→ **ABOUT THIS EXERCISE**: Select, from the material below, each line with "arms" in it.

→ **EXERCISE DATA**:

=====

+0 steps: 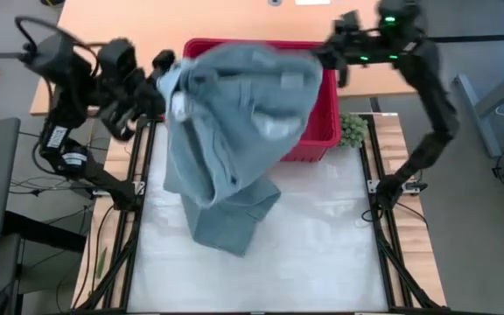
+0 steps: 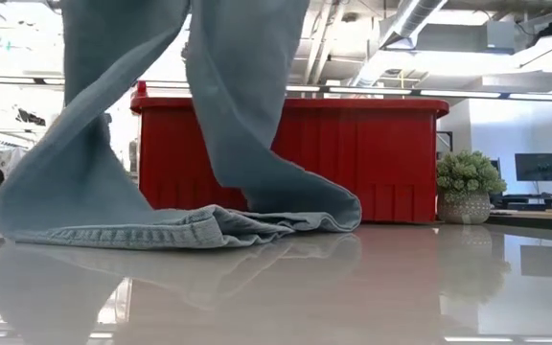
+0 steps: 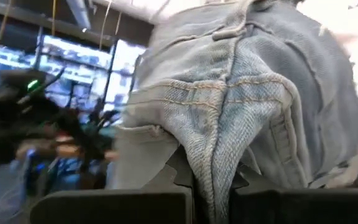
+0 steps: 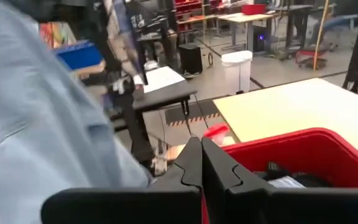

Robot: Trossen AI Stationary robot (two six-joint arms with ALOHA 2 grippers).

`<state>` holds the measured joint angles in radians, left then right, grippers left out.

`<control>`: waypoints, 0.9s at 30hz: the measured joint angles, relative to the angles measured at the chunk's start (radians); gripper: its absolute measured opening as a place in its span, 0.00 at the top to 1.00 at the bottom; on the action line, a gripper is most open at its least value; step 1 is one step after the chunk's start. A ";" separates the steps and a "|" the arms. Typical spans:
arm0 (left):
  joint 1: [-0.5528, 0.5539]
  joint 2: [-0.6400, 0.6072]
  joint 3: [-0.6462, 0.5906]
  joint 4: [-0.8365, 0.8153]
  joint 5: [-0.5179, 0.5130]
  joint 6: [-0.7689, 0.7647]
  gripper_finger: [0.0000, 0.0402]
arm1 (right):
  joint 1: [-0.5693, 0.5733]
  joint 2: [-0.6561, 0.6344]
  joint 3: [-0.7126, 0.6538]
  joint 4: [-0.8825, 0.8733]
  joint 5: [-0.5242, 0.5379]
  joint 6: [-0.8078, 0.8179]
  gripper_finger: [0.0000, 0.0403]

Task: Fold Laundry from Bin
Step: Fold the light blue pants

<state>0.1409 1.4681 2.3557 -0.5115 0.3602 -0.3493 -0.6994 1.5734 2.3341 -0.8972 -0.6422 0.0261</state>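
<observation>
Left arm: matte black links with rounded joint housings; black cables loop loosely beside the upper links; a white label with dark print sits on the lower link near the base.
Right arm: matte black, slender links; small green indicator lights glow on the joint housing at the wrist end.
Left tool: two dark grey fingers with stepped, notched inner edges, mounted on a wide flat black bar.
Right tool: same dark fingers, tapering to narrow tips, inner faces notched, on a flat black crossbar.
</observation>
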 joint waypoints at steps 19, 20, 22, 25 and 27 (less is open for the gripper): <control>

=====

→ **YOUR RESPONSE**:
Robot: Trossen AI Stationary robot (two six-joint arms with ALOHA 2 grippers).
`<control>`: waypoints, 0.9s at 30hz: the measured joint angles, relative to the angles measured at the chunk's start (radians); gripper: its absolute measured opening as a place in its span, 0.00 at the top to 1.00 at the bottom; on the action line, a gripper is most open at its least value; step 1 is one step after the chunk's start. A ";" separates the steps and a "|" the arms. Typical spans:

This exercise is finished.